United Nude’s niche is the combination of high design, technology, and fashion to form creations that push the very notion of a shoe to the limit. A collaboration between Lacoste and Hadid produced a line of shoes that wrapped around the foot and calf in an abstraction of what a gladiator might have worn. But the latest Hadid creation is even more striking and, some might say, absurd. Hadid, with United Nude, pulled the shoe’s parts apart into horizontal layers, and then shifted them to create a cantilever for the heel that hovers almost seven inches over the ground. As objects, Hadid's Nova shoes look as if they would make Louboutins seem eminently wearable, but the company claims (and a video seems to show) that they have figured out the balance so that you can stride in confidence from your eminence.
The van Herpen shoes are, the designer claims, based on an interpretation of a banyan tree: They consist of a mass of injection-molded vines or roots surrounding the foot. I do not quite see the metaphor, as these strings do not root the shoe so much as they transform it into a clump that only hints at the foot’s shape. This is in keeping with van Herpen and several other contemporary fashion designers’ interest in fashion not as clothing the body so much as cloaking and extending it with forms that transform it into a piece of sculpture answering to the complexities of our environment.

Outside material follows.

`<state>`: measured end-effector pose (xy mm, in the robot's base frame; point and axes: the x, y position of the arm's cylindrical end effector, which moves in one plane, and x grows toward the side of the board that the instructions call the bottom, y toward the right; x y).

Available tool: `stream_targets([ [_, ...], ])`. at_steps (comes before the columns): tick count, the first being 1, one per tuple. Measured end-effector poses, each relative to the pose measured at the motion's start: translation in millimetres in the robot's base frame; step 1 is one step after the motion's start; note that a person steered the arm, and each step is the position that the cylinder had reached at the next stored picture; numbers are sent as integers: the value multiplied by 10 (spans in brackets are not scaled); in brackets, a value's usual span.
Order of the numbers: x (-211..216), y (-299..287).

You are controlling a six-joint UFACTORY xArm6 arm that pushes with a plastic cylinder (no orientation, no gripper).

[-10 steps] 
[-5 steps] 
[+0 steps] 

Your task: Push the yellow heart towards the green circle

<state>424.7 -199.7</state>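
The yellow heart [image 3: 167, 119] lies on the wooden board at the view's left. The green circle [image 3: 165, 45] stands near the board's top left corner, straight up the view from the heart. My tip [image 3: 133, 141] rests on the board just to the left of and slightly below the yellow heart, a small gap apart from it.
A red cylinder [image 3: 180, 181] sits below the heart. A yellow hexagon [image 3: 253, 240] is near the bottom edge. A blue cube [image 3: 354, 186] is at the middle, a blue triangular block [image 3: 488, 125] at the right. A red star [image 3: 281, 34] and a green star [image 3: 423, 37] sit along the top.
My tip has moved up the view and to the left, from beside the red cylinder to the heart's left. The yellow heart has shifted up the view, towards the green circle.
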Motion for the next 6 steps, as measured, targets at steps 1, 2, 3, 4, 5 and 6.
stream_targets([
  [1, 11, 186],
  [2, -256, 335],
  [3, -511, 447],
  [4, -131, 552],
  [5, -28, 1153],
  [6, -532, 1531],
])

The United Nude designs are, in other words, modern in the most profound sense of that descriptor: They question the relationship to what we know and what is—both physically and in terms of a notion of what it means to be human. The body is not the measure of all things, nor is it a perspective based on what we sense of the world, gravity, or the coherence of time and space. Instead, these designs worm us toward other possible realities.
What makes these shoes unique, on the one hand, is that they extend the possible through such a direct attachment to—or attack on, depending on your view—the body. On the other hand, they are rooted in the craft that the Clark side of the company brings to bear on the work: fine leather hides inside the plastic and rubber, and the hand finishes, with great precision in care, what the computer has started. That is one of the hidden strengths of all great Modernism: whether it is Mies van der Rohe’s Tugendhat House or a classic Jaguar, they are beautifully and expensively made.
That also limits this kind of modernist objects’ effect. While the radical nature of their form restricts their appeal to a defined audience, the cost associated with creating such crafted Modernism further limits their clientele to those who can afford to accept and act on such views through purchase. For the rest of us, these shoes are just one stride too far—though we might enjoy watching the moneyed avant-garde striding off with elegance into an unknown and post-human future.